La seule manière de composer avec le racisme, c’est d’en faire une satire. Joern Heitman, réalisateur du clip – source : making-of officiel de Ausländer
Nous trouvons davantage d’informations sur les intentions derrière ce clip, dans son making-of. Joern Heitman, le réalisateur, déclare : « Pour moi, l’homme blanc arrive en Afrique, et se comporte comme un imbécile parce qu’il pense que c’est la meilleure façon de faire ». Heitman nous explique qu’en dépit du ton léger et humoristique du morceau, le clip vise à mettre la société occidentale face à ses propres images, d’hier et d’aujourd’hui. En effet, le canot pneumatique à bord duquel les membres du groupe arrivent peut tout à fait être une allusion au parcours difficile de nombreux migrants en Méditerrannée. On trouve également un plan où une fillette est assise sur les genoux de Till Lindemann, toujours vêtu en missionnaire, référence aux affaires de pédocriminalité qui secouent l’église catholique, que le groupe dénonce par ailleurs dans le titre Zeig Dich.

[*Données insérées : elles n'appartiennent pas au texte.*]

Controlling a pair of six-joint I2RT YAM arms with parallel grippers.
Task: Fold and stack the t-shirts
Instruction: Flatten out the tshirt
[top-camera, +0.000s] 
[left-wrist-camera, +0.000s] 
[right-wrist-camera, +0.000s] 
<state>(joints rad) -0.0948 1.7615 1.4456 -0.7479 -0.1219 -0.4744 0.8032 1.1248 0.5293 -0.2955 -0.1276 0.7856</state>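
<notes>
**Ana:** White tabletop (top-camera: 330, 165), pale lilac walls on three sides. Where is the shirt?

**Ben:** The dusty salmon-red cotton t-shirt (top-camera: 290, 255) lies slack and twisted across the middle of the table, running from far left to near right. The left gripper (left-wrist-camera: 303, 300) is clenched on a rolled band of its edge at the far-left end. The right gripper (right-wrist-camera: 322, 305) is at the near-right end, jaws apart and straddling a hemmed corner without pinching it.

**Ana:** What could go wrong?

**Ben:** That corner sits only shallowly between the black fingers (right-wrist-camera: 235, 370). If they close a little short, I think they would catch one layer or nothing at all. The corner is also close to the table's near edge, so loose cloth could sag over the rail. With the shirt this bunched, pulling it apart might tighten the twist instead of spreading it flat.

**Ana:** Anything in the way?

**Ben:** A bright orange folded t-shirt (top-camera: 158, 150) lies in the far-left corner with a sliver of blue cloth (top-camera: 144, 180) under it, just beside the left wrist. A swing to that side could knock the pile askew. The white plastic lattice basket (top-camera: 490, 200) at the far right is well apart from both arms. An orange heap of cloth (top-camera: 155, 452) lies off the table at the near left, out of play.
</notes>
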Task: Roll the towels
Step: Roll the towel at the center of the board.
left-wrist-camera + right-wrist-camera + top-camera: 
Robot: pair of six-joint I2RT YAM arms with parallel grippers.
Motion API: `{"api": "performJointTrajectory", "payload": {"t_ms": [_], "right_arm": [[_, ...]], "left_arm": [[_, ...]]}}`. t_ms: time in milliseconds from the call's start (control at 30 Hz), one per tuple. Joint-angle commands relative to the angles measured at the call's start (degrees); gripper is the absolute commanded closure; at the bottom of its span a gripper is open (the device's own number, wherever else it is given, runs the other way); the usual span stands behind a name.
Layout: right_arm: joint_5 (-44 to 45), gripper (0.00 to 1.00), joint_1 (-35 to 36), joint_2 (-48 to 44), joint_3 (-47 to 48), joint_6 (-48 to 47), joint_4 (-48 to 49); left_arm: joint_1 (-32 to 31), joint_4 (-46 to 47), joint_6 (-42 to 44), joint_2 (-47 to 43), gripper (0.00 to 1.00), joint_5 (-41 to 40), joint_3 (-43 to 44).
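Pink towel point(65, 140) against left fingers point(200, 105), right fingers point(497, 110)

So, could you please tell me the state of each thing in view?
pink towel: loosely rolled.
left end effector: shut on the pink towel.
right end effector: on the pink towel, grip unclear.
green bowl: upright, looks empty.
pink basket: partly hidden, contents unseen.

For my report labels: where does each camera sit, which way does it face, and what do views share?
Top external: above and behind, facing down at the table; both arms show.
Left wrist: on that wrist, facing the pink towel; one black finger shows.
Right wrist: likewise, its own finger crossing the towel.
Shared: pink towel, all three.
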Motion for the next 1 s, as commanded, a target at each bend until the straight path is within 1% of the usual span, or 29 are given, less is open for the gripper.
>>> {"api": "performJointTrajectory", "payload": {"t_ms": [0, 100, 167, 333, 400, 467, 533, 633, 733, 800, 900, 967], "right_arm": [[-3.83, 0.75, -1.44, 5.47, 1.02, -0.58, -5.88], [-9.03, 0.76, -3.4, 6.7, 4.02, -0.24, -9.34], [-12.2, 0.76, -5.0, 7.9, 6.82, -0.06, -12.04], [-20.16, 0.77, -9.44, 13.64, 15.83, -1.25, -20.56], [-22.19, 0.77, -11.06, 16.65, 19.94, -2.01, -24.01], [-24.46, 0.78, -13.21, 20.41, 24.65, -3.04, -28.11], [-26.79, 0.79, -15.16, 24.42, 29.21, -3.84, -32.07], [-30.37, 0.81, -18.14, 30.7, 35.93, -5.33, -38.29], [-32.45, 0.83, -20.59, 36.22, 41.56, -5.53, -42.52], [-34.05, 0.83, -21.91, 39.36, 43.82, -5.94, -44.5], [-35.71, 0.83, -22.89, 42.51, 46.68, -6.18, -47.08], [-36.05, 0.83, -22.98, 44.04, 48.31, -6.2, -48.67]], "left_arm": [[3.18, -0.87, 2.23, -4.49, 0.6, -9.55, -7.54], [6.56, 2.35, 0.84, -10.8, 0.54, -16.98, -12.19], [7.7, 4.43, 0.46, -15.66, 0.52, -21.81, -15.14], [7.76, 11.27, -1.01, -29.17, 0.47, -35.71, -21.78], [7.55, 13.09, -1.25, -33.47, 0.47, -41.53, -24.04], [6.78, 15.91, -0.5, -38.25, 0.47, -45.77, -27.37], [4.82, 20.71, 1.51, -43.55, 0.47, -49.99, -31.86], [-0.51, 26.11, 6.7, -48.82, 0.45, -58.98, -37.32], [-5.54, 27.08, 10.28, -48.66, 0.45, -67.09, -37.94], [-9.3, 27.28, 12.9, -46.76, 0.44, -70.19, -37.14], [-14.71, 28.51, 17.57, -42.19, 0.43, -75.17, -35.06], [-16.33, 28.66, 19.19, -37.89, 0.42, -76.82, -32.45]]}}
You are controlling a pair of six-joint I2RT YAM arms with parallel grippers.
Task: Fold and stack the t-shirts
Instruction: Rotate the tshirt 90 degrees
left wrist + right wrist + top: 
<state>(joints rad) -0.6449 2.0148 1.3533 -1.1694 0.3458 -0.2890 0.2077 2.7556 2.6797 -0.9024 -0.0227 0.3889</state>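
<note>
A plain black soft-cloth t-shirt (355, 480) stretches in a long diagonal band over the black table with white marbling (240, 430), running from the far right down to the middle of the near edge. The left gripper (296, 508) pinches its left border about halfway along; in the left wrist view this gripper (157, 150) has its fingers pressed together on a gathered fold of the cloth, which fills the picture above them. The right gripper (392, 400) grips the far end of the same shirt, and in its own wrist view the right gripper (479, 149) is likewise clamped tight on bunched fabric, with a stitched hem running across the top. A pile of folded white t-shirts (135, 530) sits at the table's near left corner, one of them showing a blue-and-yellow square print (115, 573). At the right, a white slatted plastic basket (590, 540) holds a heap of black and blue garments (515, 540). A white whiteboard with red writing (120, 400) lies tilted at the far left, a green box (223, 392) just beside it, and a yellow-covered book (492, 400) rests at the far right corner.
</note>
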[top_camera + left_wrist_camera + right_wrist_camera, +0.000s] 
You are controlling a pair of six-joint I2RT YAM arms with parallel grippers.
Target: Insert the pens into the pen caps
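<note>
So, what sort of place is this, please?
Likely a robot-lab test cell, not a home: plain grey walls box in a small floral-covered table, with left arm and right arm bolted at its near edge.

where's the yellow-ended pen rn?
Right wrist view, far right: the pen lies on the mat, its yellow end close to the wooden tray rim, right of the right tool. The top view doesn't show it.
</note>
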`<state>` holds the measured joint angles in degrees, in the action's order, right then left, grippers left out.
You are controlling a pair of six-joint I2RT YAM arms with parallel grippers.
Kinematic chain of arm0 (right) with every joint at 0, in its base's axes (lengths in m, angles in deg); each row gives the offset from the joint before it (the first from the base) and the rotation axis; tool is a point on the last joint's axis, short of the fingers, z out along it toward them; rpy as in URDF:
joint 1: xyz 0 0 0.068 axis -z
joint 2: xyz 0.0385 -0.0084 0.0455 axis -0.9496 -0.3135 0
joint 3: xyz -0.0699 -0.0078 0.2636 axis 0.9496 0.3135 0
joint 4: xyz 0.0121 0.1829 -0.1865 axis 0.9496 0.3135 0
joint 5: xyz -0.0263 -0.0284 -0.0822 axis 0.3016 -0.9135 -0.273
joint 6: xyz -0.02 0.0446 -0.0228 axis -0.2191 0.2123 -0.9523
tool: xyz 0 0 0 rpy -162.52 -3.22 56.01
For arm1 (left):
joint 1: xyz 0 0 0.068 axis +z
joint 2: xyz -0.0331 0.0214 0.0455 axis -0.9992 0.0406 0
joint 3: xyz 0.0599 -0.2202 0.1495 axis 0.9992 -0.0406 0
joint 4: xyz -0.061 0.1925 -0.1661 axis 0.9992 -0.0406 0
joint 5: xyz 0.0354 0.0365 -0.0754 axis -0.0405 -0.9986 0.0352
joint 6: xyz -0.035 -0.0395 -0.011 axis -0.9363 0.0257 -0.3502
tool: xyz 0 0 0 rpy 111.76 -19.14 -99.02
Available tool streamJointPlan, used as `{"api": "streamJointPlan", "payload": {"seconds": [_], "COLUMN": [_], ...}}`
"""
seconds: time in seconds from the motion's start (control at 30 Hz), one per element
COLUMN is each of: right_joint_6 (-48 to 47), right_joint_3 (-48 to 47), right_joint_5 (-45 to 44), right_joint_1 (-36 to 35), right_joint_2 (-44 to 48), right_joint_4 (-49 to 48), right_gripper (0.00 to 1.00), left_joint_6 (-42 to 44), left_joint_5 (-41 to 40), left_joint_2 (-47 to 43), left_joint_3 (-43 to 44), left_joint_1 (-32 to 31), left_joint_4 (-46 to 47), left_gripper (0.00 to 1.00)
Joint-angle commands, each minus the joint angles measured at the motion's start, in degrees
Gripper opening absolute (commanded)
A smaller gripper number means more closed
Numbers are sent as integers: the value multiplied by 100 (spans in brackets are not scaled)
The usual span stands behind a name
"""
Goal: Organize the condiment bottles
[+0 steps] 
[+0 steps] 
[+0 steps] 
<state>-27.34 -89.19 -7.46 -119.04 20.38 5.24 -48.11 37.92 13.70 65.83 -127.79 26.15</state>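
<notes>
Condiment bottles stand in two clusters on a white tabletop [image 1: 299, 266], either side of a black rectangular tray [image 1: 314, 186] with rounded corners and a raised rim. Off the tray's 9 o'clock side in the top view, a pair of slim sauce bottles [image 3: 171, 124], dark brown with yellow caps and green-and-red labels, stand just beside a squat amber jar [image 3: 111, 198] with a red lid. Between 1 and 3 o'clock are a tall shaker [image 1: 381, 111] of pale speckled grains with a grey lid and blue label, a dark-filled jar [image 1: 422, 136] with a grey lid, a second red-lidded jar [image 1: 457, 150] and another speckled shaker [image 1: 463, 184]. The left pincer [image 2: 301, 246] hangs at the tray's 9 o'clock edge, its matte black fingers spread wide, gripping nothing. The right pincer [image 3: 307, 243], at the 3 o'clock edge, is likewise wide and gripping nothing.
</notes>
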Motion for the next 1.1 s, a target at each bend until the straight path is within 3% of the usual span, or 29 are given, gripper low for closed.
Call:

Le clip de Ausländer serait alors une dénonciation satirique des crimes de la société occidentale au cours de l’histoire. On voit les colonisateurs asservir le peuple autochtone, imposer leur culture et leur religion, piller les ressources de l’île et s’en aller après avoir obtenu les faveurs sexuelles des femmes, même si tout cela se fait sans violence. Nous sommes donc face à un clip ironique, qui confronte l’occident à son passé et à son présent avec un humour grinçant. Le réalisateur déclare : « La seule manière de composer avec le racisme, c’est d’en faire une satire ».
Lorsque l’on n’est pas familier de l’esthétique particulière de Rammstein, il est cependant facile de prendre le message à l’envers, et d’interpréter ce clip comme une apologie du colonialisme. En effet, les Allemands entretiennent dans beaucoup de leurs clips une certaine ambiguïté, jouant de leur image controversée. Le groupe a régulièrement été accusé d’être d’extrême-droite, mais celui-ci l’a toujours démenti et à même composé en réponse le titre Links 2, 3, 4 dans lequel il scande : « Ils prétendent que j’ai le cœur à droite, pourtant quand je regarde vers le bas je le vois battre à gauche ». En effet, lorsque l’on s’intéresse aux textes de Rammstein, on constate que leurs prises de position sont loin de l’idéologie d’extrême-droite, mais les engagements qu’ils portent sont très souvent véhiculés par la provocation.
En concert, les allemands renouvellent leur allusion à la crise migratoire, en arrivant sur scène en canot. C’est d’ailleurs sur ce titre qu’ils choisissent d’afficher leur soutien à la communauté LGBT. En résumé, Ausländer de Rammstein est un clip provoquant qui use de la satire et de l’ironie pour confronter la société occidentale à ses propres images. Le groupe dénonce ici les actes de « l’homme blanc », dans le passé avec la colonisation, et encore aujourd’hui avec notamment le tourisme sexuel. Rammstein ne sont pas les seuls à ramener ce sujet sur le devant de la scène : bien des années après les faits, les artistes contemporains, notamment dans le milieu du rap, ont encore des choses à dire sur la colonisation.